Task to complete —
Your copy should match the listing below word for word, with no images in it.

Exercise data —
»»

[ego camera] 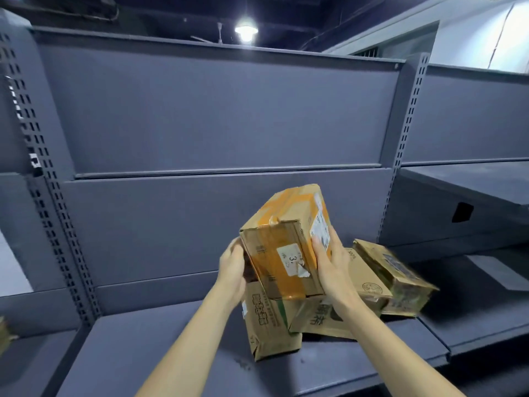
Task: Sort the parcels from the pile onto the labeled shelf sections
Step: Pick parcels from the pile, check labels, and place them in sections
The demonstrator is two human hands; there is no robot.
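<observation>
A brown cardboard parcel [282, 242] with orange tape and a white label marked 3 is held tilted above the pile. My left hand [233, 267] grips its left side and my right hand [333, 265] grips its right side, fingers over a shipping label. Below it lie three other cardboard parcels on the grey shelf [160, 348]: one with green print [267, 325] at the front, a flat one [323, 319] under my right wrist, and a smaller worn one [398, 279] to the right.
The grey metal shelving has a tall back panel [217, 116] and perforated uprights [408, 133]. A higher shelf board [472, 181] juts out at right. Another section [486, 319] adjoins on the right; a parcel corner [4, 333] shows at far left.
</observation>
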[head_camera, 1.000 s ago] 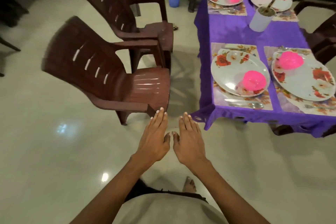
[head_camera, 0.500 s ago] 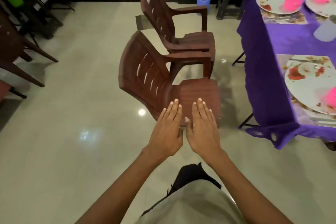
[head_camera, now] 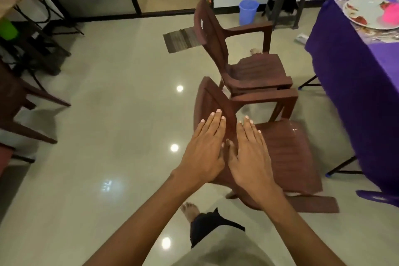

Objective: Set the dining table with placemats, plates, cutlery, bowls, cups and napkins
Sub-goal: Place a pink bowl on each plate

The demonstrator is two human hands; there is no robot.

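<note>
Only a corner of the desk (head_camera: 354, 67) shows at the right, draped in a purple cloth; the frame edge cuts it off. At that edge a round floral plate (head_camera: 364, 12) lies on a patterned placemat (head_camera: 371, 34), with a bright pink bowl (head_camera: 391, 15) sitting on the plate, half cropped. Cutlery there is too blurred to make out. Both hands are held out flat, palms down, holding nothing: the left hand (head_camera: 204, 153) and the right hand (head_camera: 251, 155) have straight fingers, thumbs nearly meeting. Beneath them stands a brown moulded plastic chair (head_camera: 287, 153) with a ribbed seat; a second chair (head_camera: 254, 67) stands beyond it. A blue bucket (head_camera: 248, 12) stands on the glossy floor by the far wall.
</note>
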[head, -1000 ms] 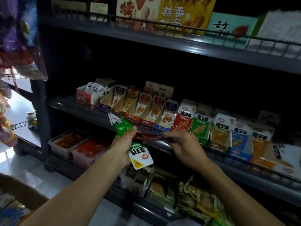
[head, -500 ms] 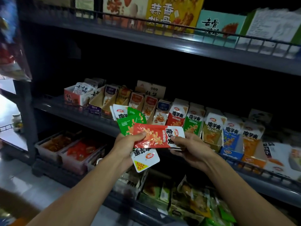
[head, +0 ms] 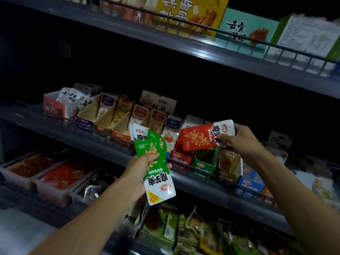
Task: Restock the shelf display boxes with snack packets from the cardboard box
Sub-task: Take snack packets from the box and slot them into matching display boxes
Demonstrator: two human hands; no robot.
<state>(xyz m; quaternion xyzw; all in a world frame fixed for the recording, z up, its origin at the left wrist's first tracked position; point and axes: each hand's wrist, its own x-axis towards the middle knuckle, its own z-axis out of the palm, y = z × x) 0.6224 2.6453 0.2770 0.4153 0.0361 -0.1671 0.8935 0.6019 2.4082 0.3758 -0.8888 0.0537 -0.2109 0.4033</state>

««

Response —
[ego camera] 
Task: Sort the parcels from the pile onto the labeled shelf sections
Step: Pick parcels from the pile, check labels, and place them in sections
The demonstrator is two human hands; there is no robot.
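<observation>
A brown cardboard parcel [282, 242] with orange tape and a white label marked 3 is held tilted above the pile. My left hand [233, 267] grips its left side and my right hand [333, 265] grips its right side, fingers over a shipping label. Below it lie three other cardboard parcels on the grey shelf [160, 348]: one with green print [267, 325] at the front, a flat one [323, 319] under my right wrist, and a smaller worn one [398, 279] to the right.
The grey metal shelving has a tall back panel [217, 116] and perforated uprights [408, 133]. A higher shelf board [472, 181] juts out at right. Another section [486, 319] adjoins on the right; a parcel corner [4, 333] shows at far left.
</observation>
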[head_camera, 1.000 s ago] 
[head_camera, 0.500 s ago] 
[head_camera, now] 

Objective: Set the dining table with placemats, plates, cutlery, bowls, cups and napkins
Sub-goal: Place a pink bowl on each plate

The demonstrator is two human hands; there is no robot.

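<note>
Only a corner of the desk (head_camera: 354, 67) shows at the right, draped in a purple cloth; the frame edge cuts it off. At that edge a round floral plate (head_camera: 364, 12) lies on a patterned placemat (head_camera: 371, 34), with a bright pink bowl (head_camera: 391, 15) sitting on the plate, half cropped. Cutlery there is too blurred to make out. Both hands are held out flat, palms down, holding nothing: the left hand (head_camera: 204, 153) and the right hand (head_camera: 251, 155) have straight fingers, thumbs nearly meeting. Beneath them stands a brown moulded plastic chair (head_camera: 287, 153) with a ribbed seat; a second chair (head_camera: 254, 67) stands beyond it. A blue bucket (head_camera: 248, 12) stands on the glossy floor by the far wall.
</note>
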[head, -1000 ms] 
[head, -500 ms] 
[head, +0 ms] 
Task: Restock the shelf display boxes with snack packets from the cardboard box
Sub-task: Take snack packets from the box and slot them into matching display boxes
Demonstrator: two human hands; no robot.
<state>(xyz m; quaternion xyzw; all in a world frame fixed for the recording, z up, its origin at the left wrist's first tracked position; point and axes: each hand's wrist, its own x-axis towards the middle knuckle, its own z-axis out of the palm, y = z × x) 0.6224 2.6453 0.2770 0.4153 0.0361 -0.1671 0.8935 0.6019 2.4082 0.3758 -0.8888 0.0537 -0.2109 0.4033</state>

Nothing further remains in the output.